• By Dartington SRU
  • Posted on Thursday 29th May, 2014

A safe landing on the other side of the Atlantic

Multisystemic Therapy is a Rolls Royce of evidence-based programmes. It features on most lists of 'what works', including the highly regarded Blueprintsfor Healthy Youth Development list.

Despite this prestigious position, there has been a question on the lips of service providers in the UK. The results of tests of the programme in other countries have not been conclusive: it might work in the US but does it work in the UK? In 2011 Stephen Butler and colleagues published the results of the first UK trial of MST, which indicates that the programme travels well across the Atlantic, making an impact on re-offending rates.

MST is an intensive family and home-based intervention for young people with serious anti-social behavior. It is designed for the most challenging and hard-to-engage young people and their families, and aims to prevent re-offending and the need for custody. It is widely used outside of the US in countries including the Netherlands, Norway and Sweden, as well as the UK.

It is sensible to question whether the programme will work in the UK for two reasons. First, evaluations in the US compare the programme to standard practice, which often includes a period in some form of custody. The judgment about whether the programme works is a measure of the added impact of the programme compared to the alternative. If standard practice in the UK is in any way better or more effective than that in the US, the programme might not be worth the additional investment.

Second, it is common for programmes to have less impact when the developers are less involved. There are several studies of MST in the US when the developer has not been involved and the effectiveness of the programme has been significantly reduced.

In Butler’s study, MST was provided by therapists working in the normal youth offending environment, with a standard level of training and advice to guide the adoption of the new practice. Furthermore, the programme was judged against the usual package of support designed to address personal, family, social, educational and health factors. By most people's standards, this was a robust and fair test of the programme.

Butler and colleagues set out to determine if MST was more effective in reducing youth offending and the use of custody than standard youth offending practices. It also investigated effects on youth sociality, family function and other potential influences on young people’s behaviour, like, for example, parenting skills and parent-child communication.

Just over 100 young people were randomly assigned to receive MST or treatment as usual and followed for 18 months. An independent and objective measure of offending was obtained from the Data National Young Offender Information System. Parents and young people completed a battery of measures on anti-social behaviour, personality functioning and parenting.

The number of offenses committed by both groups, those undergoing MST and the comparison group, decreased significantly, but MST made a greater impact on all types of offenses. The MST group was also more likely to have periods without any offending. At the 18-month follow up, eight per cent of the MST group had offended in the previous six months, compared with 36 per cent of the comparison group.

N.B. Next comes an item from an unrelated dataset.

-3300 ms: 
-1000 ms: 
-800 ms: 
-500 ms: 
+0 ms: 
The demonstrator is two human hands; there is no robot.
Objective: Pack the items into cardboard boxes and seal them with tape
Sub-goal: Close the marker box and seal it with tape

The objective measures of offending were complemented by the views of parents and young people in the MST group, who reported less aggression and delinquency. Parents also reported some improvements in parenting.

One curious finding from the study was that there appeared to be no relationship between adherence to MST standards - often described as programme fidelity - and offending. Most studies find that the greater the fidelity, the better the outcomes.

MST appears to be an effective intervention for young people in the UK offering superior results against standard practice, but it is unclear how it worked. The research team expected to see increased parental supervision, greater family warmth and communication, and a reduction in deviant peer affiliation. They assumed that, in turn, these would lead to the reductions in anti-social behaviour and offending, but none of these were apparent when they gathered data six months after the intervention. The programme might show delayed effects of the treatment, which could explain why these changes were not immediately apparent. Unfortunately, longer term data were not collected on these factors.

Having answered the question of whether this programme works in the UK, the next question, which the researchers are currently tackling, is whether these greater gains come at a reasonable price. Once published, this will help policy makers and commissioners decide whether or not there should be widespread investment in this therapy that helps some of our most hard-to-reach and troubled young people.


Butler, S., Baruch, G., Hickey, N & Fonagy, P. (2011). A Randomized Controlled Trial of Multisystemic Therapy and a Statutory Therapeutic Intervention for Young Offenders. Journal of the American Academy of Child & Adolescent Psychiatry, 50(12), 1220-1235.